Resumo da semana: B3 Ibovespa avança e dólar comercial oscila com alívio político e cenário externo misto
Indicadores refletem fatores internos de estabilidade institucional e fatores externos ligados a juros globais
MERCADO


O Ibovespa encerrou o pregão desta sexta-feira, 12 de dezembro de 2025, em alta consistente, retomando um patamar relevante após um período de forte volatilidade. O principal índice da B3 fechou aos 160.766,37 pontos, com avanço de 0,99% no dia, consolidando uma recuperação que também se refletiu no desempenho semanal. O movimento foi sustentado por uma combinação de fatores internos e externos, incluindo alívio no ambiente político doméstico, manutenção do diferencial de juros brasileiro e maior seletividade dos investidores em relação ao risco global.
No mercado de câmbio, o dólar comercial encerrou o dia cotado a R$ 5,41, com leve alta frente ao real no pregão, mas acumulando queda na semana. A dinâmica do câmbio refletiu tanto ajustes técnicos quanto a influência do cenário internacional, especialmente as expectativas em torno da política monetária dos Estados Unidos e o fluxo de capital direcionado a mercados emergentes com juros elevados. O comportamento do dólar continuou sendo um dos principais termômetros de cautela do investidor, ainda que sem pressão excessiva sobre os ativos locais.

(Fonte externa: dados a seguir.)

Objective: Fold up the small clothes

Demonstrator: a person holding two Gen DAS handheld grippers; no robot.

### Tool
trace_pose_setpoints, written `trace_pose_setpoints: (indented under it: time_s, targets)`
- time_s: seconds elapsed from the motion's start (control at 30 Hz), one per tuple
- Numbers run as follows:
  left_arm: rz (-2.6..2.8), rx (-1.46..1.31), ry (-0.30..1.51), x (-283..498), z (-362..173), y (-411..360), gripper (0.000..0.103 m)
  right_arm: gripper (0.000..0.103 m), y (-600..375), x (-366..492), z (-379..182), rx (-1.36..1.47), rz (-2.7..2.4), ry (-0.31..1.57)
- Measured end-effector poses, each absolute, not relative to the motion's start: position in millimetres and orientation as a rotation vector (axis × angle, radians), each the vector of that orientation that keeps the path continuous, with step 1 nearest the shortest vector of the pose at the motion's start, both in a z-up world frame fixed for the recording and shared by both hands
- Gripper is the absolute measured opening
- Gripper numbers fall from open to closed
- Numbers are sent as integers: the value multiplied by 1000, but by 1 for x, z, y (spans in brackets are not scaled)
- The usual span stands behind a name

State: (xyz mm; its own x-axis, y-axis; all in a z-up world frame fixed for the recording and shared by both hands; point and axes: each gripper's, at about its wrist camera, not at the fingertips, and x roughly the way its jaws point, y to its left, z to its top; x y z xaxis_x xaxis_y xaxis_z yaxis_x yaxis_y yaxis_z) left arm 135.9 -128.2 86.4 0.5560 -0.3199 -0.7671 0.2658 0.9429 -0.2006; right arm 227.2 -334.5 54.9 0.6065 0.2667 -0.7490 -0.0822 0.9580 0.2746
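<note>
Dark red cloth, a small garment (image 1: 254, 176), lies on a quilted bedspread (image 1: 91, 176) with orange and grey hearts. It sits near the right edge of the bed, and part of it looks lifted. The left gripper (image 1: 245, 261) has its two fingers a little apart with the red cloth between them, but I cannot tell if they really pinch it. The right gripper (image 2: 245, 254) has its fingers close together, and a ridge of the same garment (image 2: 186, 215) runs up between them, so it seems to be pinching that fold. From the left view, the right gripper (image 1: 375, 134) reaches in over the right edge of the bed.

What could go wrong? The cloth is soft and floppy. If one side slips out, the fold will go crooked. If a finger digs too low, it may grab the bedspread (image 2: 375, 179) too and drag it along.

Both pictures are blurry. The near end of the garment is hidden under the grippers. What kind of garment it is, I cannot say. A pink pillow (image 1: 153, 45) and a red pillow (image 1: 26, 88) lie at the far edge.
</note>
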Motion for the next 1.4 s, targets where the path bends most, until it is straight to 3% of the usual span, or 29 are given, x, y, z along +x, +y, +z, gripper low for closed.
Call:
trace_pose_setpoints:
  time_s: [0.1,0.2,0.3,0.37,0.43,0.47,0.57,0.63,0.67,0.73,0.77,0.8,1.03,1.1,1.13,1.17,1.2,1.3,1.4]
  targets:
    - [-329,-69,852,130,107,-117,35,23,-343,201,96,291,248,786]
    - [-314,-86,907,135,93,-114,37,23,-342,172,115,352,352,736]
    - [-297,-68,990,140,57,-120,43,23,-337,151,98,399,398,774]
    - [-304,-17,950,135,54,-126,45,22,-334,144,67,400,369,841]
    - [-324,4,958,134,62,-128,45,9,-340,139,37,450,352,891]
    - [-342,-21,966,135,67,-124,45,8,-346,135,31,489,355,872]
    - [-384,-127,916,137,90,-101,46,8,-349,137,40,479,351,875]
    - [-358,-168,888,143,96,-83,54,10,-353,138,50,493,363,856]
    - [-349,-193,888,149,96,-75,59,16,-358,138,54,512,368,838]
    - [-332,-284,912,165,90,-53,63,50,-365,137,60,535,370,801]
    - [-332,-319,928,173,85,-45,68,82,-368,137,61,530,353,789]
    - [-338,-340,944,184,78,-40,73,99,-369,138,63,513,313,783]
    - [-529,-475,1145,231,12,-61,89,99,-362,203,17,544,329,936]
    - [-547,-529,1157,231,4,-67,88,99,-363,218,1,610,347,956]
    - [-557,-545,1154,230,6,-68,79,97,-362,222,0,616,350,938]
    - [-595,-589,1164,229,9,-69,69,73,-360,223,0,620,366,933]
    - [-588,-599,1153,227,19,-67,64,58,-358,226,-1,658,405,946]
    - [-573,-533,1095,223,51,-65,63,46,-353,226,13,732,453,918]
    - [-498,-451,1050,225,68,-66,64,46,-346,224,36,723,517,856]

Ibovespa reage com apoio de bancos e leitura mais construtiva do cenário doméstico
A alta do Ibovespa foi puxada principalmente por ações do setor financeiro e de energia, que se beneficiaram de um ambiente menos tenso no campo político e da manutenção de uma política monetária restritiva no Brasil. A taxa Selic em patamar elevado segue sustentando o interesse por ativos locais, sobretudo entre investidores estrangeiros em busca de retorno real positivo. Além disso, a percepção de menor risco institucional no curto prazo ajudou a reduzir prêmios exigidos pelo mercado, favorecendo uma recomposição gradual de posições em renda variável.
Mesmo com sinais de desaceleração em alguns indicadores econômicos, o mercado demonstrou capacidade de separar ruídos de curto prazo de fundamentos mais estruturais. O desempenho positivo do índice sugere que parte relevante do mercado já havia precificado cenários mais adversos, abrindo espaço para uma recuperação técnica à medida que incertezas mais agudas foram parcialmente dissipadas.
Dólar oscila com cenário externo atento a juros e fluxo para emergentes
O comportamento do dólar comercial ao longo da semana refletiu a cautela dos investidores diante das perspectivas para a política monetária global. Nos Estados Unidos, a expectativa em torno dos próximos passos do Federal Reserve segue influenciando o apetite por risco e a direção dos fluxos cambiais. Ainda assim, o real conseguiu encerrar a semana em valorização frente ao dólar, apoiado pelo diferencial de juros e pela ausência de choques internos mais severos.
A oscilação do câmbio reforça um ambiente de equilíbrio instável, no qual movimentos externos continuam sendo rapidamente transmitidos ao mercado local. Para o investidor, esse cenário exige atenção redobrada à gestão de risco, especialmente em um contexto em que decisões de política monetária e eventos geopolíticos seguem capazes de alterar o humor dos mercados em curtos intervalos de tempo.
Imagem meramente ilustrativa
Principais informações
Ibovespa: 160.766,37 pontos (+0,99% no dia / +2,15% na semana)
Dólar comercial: R$ 5,41 (+0,11% no dia / −0,39% na semana)
Bancos e energia lideraram os ganhos do índice
Entrada líquida de capital estrangeiro na B3
Selic mantida em patamar elevado sustenta diferencial de juros
Opinião Feed Financeiro
O fechamento positivo do Ibovespa nesta semana sinaliza que o mercado brasileiro segue demonstrando resiliência mesmo em um ambiente global ainda marcado por incertezas. A combinação de juros elevados, menor ruído político imediato e avaliação mais criteriosa dos riscos externos tem permitido uma leitura mais construtiva dos ativos locais, ainda que sem euforia. O movimento de recuperação não elimina desafios estruturais da economia brasileira, mas reforça que o investidor continua disposto a alocar recursos quando há previsibilidade mínima e retorno compatível com o risco assumido. Em um cenário de transição e ajustes constantes, a semana deixa claro que o comportamento do mercado será cada vez mais seletivo, exigindo disciplina, análise e cautela na interpretação dos próximos sinais econômicos.